Process Is More Important Than Ever!

Date Added: January 23, 2019 | Comments Off on Process Is More Important Than Ever! | Filed under: Blog

All the past year we had been waiting for share prices to finally reflect the physical reality of the underlying business they represent given in some cases the continuing improvement and in others the excessive optimism in that physical reality.

At year end we found ourselves not only still waiting but also having to witness a general market correction primarily precipitated by the U.S. administration.

In my experience when the market corrects one of two things happens with the smaller less liquid esoteric type companies that we favour: – either market participants pass right over them in their desire to find liquidity and their prices are left pretty much unscathed, OR – relatively small selling has a big impact on their prices (especially if insiders hold most of the stock). I have seen both. I recall owning stocks like Loewen Group that didn’t flinch at all in the so called “Black Monday” market correction of October, 1987. But in 2018 we mostly saw the latter – perhaps because the corrective action has been less acute and dragged on.

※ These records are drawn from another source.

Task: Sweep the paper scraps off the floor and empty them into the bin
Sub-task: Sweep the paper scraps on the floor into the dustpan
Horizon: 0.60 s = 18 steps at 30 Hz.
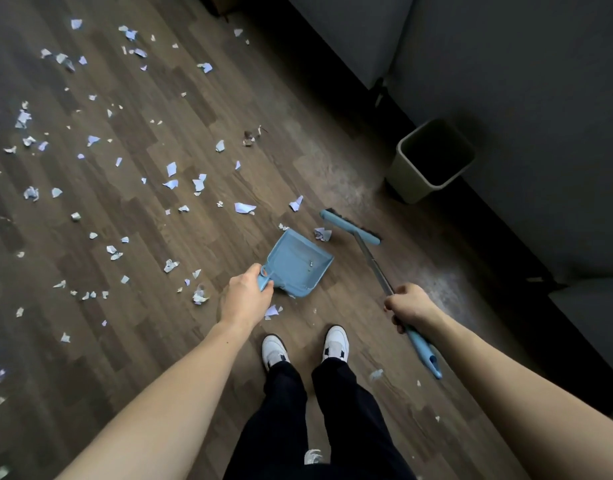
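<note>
My left hand grips the short handle of a blue dustpan, which rests on the wooden floor with its mouth toward the upper right. My right hand holds the shaft of a blue broom; its head sits on the floor just right of the pan. One crumpled paper scrap lies between the broom head and the pan's mouth. Several white paper scraps are strewn over the floor to the left and ahead. The beige bin stands open at the right, beside the dark sofa.
A dark grey sofa runs along the right side and top. My two white shoes and dark trousers are below the pan. A few scraps lie close to my feet and behind the broom handle's end.
</note>
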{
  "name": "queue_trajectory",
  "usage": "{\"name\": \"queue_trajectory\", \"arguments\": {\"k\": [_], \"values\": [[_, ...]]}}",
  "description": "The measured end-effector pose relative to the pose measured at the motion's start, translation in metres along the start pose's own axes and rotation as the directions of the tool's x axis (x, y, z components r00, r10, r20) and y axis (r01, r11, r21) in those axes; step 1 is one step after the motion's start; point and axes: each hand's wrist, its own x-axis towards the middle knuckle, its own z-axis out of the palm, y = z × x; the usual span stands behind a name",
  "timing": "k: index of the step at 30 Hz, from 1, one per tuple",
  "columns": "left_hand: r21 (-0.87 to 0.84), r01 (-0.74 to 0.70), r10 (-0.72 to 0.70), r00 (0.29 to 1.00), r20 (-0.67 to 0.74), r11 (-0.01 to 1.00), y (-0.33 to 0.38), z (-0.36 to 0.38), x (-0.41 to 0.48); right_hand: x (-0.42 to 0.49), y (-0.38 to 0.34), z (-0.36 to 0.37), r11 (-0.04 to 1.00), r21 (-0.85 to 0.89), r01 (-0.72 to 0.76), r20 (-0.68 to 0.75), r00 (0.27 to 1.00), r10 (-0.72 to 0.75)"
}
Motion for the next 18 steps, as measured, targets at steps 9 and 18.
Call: {"name": "queue_trajectory", "arguments": {"k": [9, 18], "values": [[0.168, 0.044, -0.066, 0.989, 0.128, 0.985, -0.004, 0.023, 0.054, 0.035, -0.033, 0.017, 0.990, -0.141, 0.026, -0.021, 0.999, -0.029], [0.234, 0.093, -0.125, 0.984, 0.127, 0.968, 0.001, 0.024, 0.084, 0.077, -0.047, 0.033, 0.959, -0.283, 0.013, -0.080, 0.996, -0.037]]}}
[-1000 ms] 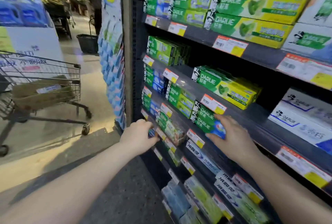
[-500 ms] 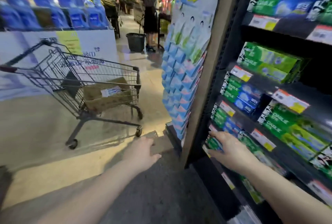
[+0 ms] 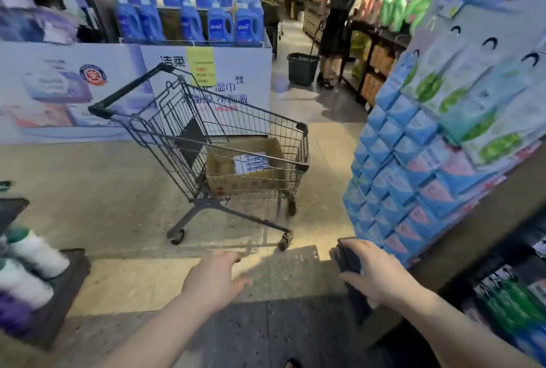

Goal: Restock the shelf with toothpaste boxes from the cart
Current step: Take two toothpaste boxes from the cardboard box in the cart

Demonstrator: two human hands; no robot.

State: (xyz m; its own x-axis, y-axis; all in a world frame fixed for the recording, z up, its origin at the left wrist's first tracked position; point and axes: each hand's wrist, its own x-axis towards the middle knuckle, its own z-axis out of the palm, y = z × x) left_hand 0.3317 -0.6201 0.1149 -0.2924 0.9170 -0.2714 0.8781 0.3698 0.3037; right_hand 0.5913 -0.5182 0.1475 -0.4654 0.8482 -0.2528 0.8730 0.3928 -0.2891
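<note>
Wire cart (image 3: pixel 206 143) is standing on wheels; a reaching left hand (image 3: pixel 215 279) or right hand (image 3: pixel 381 276), both slack and empty, could shove it away.

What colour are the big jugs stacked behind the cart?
The jugs are blue; the head view shows them best.

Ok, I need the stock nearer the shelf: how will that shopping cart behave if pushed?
The shopping cart stands on small caster wheels on smooth floor, so it should roll easily and may swivel. Its only visible load is one cardboard box, so it probably feels light.
</note>
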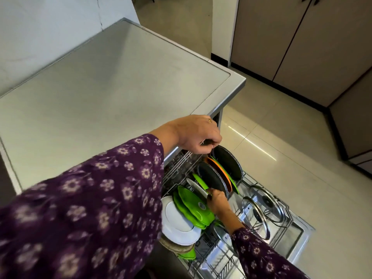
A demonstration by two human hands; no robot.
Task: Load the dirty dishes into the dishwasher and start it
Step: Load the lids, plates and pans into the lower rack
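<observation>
Past the white plate (pixel 177 224) and green plates (pixel 193 206), our left grip (pixel 199 135) pinches the rear dark plate (pixel 229 164) at its top rim. Our right grip (pixel 218 202) pinches the front dark plate (pixel 213 178). We should seat both upright in the lower rack (pixel 289 218), not touching.

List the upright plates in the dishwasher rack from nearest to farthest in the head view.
white plate → green plates → near black plate → orange plate → far black plate
</observation>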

It is an often-quoted fact that if a security falls by say 50% in price, it requires a subsequent 100% gain in order to simply break even. If the mark-down is market-related rather than due to adverse company news, an investor selling such a security at that time adds a new risk to his capital: the marked-down security has to be replaced by another security with +100% potential in order to break even. In trying to do so and given the magnitude of the challenge, this investor will often be tempted to gamble on what is currently said to be the “most attractive” or “most promising” investments – unfortunately investments usually already over-priced. This could well add a second risk: a security purchased at a price above its intrinsic or business value may never recover to that market price. Proper value investing is what mitigates this second risk: if a value investor calculates that the fair value of a business is $8-10 per share and he is able to buy that business at $5 per share, a subsequent market-related decline in price to $2.50 would mean two things: 1) that it is almost certainly temporary- as long as the value of the business remains well above its market price, and 2) that it is a wonderful opportunity to buy more of that bargain at this further discounted price.

Remember that business value, based in physical reality, generally fluctuates to a much lesser degree than does market pricing.